• Action item: In the entries that follow, the first line to write out is the one containing "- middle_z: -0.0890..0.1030", and the last is the one containing "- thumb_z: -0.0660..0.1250". Reproduce that stretch exactly, with nothing before or after it.

Entries taken from a collection
┏━━

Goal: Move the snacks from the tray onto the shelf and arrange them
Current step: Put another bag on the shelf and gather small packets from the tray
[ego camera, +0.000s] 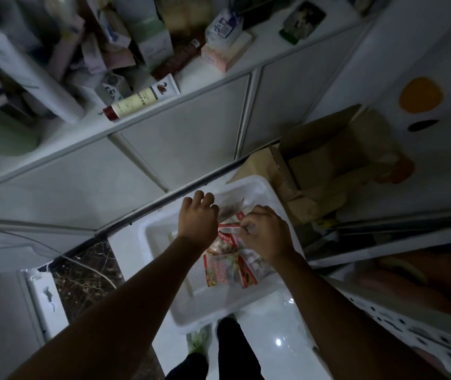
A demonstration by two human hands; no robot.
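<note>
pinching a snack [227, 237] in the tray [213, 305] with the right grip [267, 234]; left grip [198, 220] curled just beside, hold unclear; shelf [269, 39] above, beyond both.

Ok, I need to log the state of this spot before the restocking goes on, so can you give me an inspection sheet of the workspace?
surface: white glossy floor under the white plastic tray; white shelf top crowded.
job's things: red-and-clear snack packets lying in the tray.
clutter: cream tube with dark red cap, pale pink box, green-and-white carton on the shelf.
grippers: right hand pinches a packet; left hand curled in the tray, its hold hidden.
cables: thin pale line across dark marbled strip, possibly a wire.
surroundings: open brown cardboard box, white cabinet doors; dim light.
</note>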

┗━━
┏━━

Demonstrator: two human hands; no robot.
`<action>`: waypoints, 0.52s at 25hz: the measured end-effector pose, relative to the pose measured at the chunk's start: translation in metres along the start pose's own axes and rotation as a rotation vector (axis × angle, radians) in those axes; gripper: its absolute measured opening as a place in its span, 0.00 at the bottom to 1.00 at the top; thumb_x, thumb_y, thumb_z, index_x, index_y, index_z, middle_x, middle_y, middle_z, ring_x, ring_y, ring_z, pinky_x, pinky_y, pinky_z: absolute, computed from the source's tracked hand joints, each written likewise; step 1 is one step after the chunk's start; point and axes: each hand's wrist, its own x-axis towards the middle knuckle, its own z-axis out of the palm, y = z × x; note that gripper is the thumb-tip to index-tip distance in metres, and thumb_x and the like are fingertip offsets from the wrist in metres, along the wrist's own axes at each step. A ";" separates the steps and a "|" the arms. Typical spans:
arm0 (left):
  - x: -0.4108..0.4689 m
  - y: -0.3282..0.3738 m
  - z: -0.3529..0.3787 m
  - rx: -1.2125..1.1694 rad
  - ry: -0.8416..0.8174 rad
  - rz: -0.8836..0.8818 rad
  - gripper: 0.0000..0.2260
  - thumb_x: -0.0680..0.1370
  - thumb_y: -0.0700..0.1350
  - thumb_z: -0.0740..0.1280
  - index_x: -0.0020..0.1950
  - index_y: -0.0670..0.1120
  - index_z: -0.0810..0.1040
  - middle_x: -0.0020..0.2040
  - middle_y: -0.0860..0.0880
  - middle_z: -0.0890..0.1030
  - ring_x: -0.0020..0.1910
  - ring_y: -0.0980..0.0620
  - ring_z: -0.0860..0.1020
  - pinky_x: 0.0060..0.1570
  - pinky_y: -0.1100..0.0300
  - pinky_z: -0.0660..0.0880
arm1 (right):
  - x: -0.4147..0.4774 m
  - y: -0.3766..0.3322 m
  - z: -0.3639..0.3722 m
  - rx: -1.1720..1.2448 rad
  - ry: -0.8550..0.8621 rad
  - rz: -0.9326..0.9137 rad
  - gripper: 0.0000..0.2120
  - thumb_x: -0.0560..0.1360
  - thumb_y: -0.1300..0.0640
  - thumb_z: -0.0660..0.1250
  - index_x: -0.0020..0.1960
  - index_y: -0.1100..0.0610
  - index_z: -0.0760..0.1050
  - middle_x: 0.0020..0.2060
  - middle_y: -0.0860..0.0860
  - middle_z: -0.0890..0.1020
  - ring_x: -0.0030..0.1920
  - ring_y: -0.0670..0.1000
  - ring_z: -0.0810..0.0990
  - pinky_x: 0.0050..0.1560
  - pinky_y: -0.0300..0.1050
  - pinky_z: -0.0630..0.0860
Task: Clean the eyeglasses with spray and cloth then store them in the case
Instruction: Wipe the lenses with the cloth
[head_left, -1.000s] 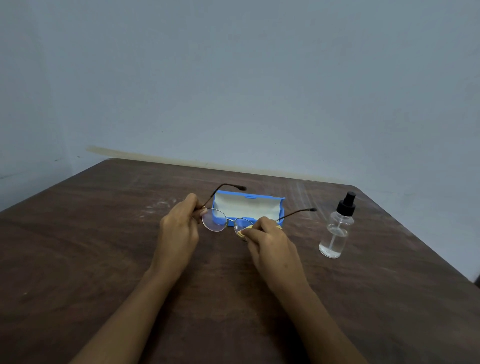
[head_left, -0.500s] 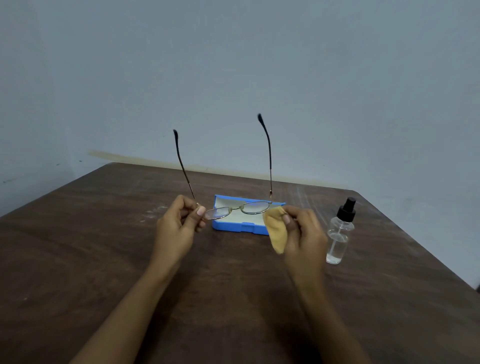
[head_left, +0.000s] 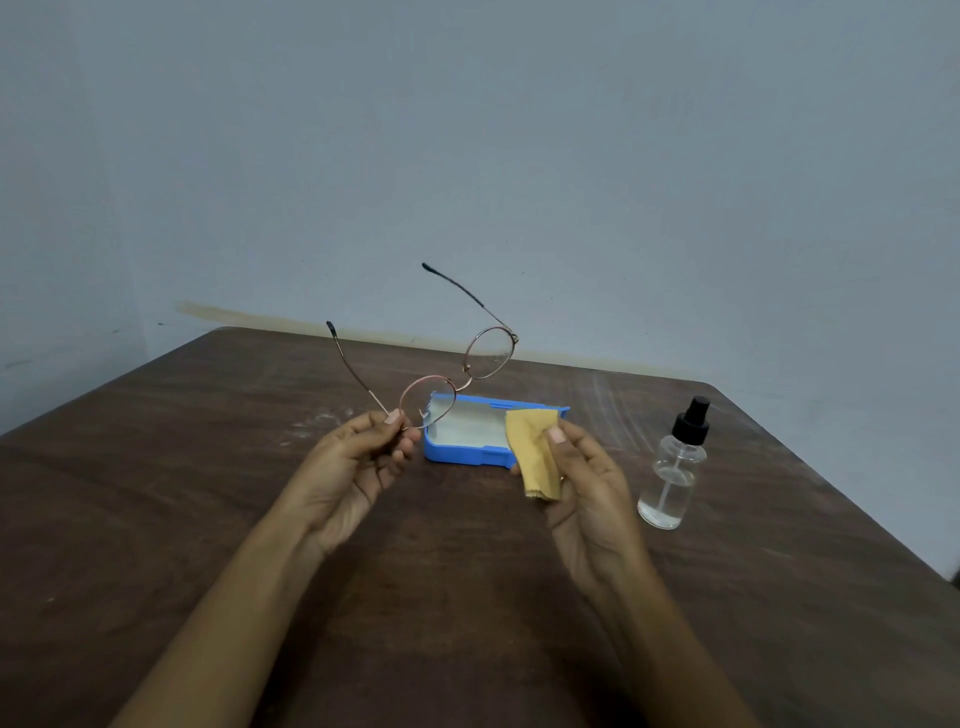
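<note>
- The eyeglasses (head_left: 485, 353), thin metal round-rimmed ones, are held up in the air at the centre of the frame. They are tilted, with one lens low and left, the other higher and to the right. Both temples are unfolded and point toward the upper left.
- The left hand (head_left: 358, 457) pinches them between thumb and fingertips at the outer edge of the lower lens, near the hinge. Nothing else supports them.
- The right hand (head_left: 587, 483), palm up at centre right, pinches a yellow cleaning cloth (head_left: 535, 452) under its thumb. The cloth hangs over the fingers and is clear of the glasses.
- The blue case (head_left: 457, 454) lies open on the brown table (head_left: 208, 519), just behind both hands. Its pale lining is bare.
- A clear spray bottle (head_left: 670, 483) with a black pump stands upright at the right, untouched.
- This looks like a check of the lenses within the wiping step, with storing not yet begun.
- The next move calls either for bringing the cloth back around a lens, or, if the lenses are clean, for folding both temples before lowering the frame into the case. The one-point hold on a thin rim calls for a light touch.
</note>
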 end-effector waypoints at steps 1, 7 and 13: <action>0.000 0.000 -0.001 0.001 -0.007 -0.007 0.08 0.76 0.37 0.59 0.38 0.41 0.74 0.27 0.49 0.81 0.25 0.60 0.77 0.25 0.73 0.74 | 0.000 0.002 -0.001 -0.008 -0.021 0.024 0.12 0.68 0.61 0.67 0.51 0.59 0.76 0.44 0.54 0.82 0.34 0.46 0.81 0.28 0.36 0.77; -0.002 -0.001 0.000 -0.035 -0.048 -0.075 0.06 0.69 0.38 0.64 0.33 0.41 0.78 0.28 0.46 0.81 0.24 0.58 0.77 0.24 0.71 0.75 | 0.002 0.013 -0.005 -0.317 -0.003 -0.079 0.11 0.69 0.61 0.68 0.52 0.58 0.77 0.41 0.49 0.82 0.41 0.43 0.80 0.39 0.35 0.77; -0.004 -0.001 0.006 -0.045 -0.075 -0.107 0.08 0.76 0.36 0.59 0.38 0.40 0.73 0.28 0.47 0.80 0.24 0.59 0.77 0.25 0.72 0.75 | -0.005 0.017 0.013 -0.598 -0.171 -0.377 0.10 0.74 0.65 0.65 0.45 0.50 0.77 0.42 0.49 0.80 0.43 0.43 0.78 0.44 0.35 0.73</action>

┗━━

• Answer to the problem:
  - middle_z: -0.0890..0.1030
  - ring_x: -0.0020..0.1910
  - ring_y: -0.0980..0.0620
  - ring_z: -0.0860..0.1020
  - pinky_x: 0.0060..0.1570
  - pinky_y: -0.1100..0.0300
  - pinky_z: -0.0660..0.0880
arm1 (right):
  - x: -0.4147..0.4774 m
  - y: -0.3766..0.3322 m
  - z: -0.3639..0.3722 m
  - rx: -1.1720..1.2448 rad
  - ry: -0.8550..0.8621 rad
  - rz: -0.9326..0.9137 rad
  - gripper: 0.0000..0.2120
  - thumb_x: -0.0560..0.1360
  - thumb_y: -0.1300..0.0640
  - thumb_z: -0.0660..0.1250

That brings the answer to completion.